Science Features, Freudian Economics, and Psychoanalytic Drive Theory
Common Features of Science
Scientific disciplines share these fundamental characteristics:
- They deal with phenomena occurring in the physical world.
- They begin with some common assumptions:
- Determinism: It is assumed that the world—particularly, the object of study of each discipline—is subject to order and that natural phenomena are interrelated in a certain and stable way.
- Finite Limits: Not everything is connected to everything. It is assumed that there is a limited number of factors or variables, enabling relevant application of the scientific method.
- They have general objectives:
- Descriptive Objective: This is a preliminary step to the investigation and involves observing the phenomenon to be studied and giving an appropriate description of it.
- Explanatory Objective: The aim is to establish functional relationships that exist between the phenomena and to formulate laws.
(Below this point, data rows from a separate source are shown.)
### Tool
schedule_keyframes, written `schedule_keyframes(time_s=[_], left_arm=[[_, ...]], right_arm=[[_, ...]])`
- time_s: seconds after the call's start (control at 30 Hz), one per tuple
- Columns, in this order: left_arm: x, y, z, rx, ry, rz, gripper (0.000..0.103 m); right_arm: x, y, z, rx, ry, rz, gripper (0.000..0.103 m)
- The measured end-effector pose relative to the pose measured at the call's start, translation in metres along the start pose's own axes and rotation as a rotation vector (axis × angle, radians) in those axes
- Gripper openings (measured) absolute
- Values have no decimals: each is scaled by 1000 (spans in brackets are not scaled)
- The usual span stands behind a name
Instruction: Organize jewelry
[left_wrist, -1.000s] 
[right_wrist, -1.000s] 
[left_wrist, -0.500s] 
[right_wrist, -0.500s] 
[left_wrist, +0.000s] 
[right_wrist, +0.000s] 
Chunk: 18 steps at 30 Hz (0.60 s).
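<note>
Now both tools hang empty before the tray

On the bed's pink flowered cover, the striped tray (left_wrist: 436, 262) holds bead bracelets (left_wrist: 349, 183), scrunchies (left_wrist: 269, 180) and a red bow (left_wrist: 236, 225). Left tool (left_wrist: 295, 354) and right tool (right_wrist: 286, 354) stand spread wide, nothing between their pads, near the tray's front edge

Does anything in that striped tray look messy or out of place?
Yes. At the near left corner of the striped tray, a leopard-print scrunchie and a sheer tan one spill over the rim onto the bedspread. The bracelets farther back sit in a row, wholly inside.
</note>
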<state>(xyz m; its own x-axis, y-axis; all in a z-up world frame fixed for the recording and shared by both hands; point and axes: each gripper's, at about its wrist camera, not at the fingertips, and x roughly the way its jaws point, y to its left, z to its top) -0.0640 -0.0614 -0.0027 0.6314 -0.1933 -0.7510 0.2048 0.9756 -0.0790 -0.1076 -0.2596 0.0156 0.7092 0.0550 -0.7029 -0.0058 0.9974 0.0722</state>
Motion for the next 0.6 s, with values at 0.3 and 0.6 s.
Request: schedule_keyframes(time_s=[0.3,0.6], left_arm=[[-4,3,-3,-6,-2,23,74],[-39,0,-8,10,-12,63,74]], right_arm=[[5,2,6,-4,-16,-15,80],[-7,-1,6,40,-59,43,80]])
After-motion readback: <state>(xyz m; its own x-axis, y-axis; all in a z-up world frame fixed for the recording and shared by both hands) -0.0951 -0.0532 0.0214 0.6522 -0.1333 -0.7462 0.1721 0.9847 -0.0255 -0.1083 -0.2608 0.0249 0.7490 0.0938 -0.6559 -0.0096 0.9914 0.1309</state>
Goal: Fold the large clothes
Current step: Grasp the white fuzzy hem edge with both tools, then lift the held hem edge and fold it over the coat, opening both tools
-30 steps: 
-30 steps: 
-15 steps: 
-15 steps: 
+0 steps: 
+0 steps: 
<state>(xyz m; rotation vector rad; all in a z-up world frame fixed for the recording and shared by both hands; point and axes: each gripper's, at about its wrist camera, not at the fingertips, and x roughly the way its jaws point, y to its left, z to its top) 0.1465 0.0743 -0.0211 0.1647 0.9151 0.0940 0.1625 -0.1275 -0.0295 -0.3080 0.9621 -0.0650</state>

A scientific law is a proposition that realizes the existence of a functional relationship between observational facts.
- They use the same method to achieve the proposed objectives.
Economic Theory in Freud’s Work
Freud postulated the existence of an energy that increases, decreases, moves, or is released. These energy changes occur in specific locations and are distributed throughout the human psyche, activating its various processes. An example of this energy is observed in Freud’s work, where abrupt changes in the intensity of impulses and experiences in neurotics are described. Freud spoke of innate instincts, referring to those primary forces that drive human behavior. In psychoanalytic practice, the term used to refer to those impulses is “drive.”
Theory of Drives in Psychoanalysis
- The Source: A bodily organ or somatic area creates a drive through an active process. Psychology does not study the process itself, only its psychological manifestation. In the process of organizing drives, various sources give rise to different partial drives that will be integrated into one.
- Impulse Imperative: This is the energy factor and driving force of variable intensity that pushes the body toward a goal in a peremptory fashion, meaning there is no possibility that the subject can prevent it, as would be expected if it were an external stimulus. The peremptory nature is the essence of the drive.
- The End: Satisfaction, in the sense of achieving the removal of excitation. Keep in mind that the order is not fixed in the drives.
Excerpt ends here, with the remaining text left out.